▶ [What you have to do]: Find each line below that includes "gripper", then copy it.

▶ [Data block]:
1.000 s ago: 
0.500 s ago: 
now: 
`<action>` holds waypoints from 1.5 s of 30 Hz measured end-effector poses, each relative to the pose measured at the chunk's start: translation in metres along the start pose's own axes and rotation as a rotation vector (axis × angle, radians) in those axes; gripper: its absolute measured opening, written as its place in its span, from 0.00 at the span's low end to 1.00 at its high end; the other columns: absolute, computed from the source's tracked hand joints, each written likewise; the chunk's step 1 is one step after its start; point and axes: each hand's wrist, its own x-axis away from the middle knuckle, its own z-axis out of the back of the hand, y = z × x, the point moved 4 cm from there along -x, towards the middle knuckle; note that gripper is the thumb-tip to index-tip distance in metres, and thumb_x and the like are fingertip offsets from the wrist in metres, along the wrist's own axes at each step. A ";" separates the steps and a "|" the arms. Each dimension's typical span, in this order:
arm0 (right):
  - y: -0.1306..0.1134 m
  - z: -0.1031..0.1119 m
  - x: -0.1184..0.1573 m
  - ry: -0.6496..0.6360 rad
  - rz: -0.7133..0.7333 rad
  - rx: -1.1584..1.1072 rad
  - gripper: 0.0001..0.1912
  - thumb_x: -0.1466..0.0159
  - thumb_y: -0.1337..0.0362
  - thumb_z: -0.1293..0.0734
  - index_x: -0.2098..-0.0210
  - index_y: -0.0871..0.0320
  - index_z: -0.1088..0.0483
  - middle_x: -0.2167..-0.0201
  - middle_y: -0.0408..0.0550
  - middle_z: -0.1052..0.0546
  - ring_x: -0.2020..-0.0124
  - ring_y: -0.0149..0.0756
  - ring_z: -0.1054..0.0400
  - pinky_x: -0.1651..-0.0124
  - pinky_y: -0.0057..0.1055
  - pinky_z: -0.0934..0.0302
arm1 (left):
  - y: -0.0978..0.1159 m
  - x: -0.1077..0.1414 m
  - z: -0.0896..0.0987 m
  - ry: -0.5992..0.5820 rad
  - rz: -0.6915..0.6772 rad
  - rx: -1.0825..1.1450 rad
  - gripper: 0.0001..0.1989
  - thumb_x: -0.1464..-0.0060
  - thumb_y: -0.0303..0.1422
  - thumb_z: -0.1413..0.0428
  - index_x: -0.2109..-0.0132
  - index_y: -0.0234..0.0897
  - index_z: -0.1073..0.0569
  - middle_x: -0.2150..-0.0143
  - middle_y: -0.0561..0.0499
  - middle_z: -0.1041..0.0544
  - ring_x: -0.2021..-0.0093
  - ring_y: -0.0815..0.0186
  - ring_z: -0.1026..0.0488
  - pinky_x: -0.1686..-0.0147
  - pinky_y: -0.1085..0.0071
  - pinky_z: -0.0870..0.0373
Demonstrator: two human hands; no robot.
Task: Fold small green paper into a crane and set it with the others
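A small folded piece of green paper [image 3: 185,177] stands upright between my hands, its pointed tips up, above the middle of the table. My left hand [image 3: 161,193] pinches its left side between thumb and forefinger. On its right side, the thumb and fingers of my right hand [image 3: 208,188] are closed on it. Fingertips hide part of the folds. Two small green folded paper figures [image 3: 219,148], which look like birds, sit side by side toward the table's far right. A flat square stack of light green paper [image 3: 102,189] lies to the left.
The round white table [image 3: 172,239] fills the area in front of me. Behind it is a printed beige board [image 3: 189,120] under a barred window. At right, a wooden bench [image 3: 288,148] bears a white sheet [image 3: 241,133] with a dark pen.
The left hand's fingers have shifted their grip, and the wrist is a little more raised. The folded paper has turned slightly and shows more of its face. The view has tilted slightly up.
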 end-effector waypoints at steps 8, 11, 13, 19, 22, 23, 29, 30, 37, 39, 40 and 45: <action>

▶ [Solution to the problem]:
`<action>` holds waypoints from 1.5 s of 30 Hz measured end-effector poses, each relative to the pose measured at the chunk's start: translation in metres along the start pose's own axes and rotation as a rotation vector (axis × angle, radians) in those axes; gripper: its absolute measured opening, written as its place in its span, from 0.00 at the span's low end to 1.00 at its high end; the other columns: absolute, computed from the source's tracked hand joints, each written likewise; the chunk's step 1 is one step after its start; point and axes: each hand's wrist, its own x-axis away from the middle knuckle, its own z-axis out of the back of the hand, y = z × x, the point moved 4 cm from there along -x, towards the middle knuckle; note that gripper is the thumb-tip to index-tip distance in metres, and thumb_x and the like are fingertip offsets from the wrist in metres, along the wrist's own axes at each step. A ";" separates the steps and a "|" the arms. Each dimension's typical span, in this order:
  - gripper: 0.0001..0.1912
  - gripper: 0.0001..0.1989

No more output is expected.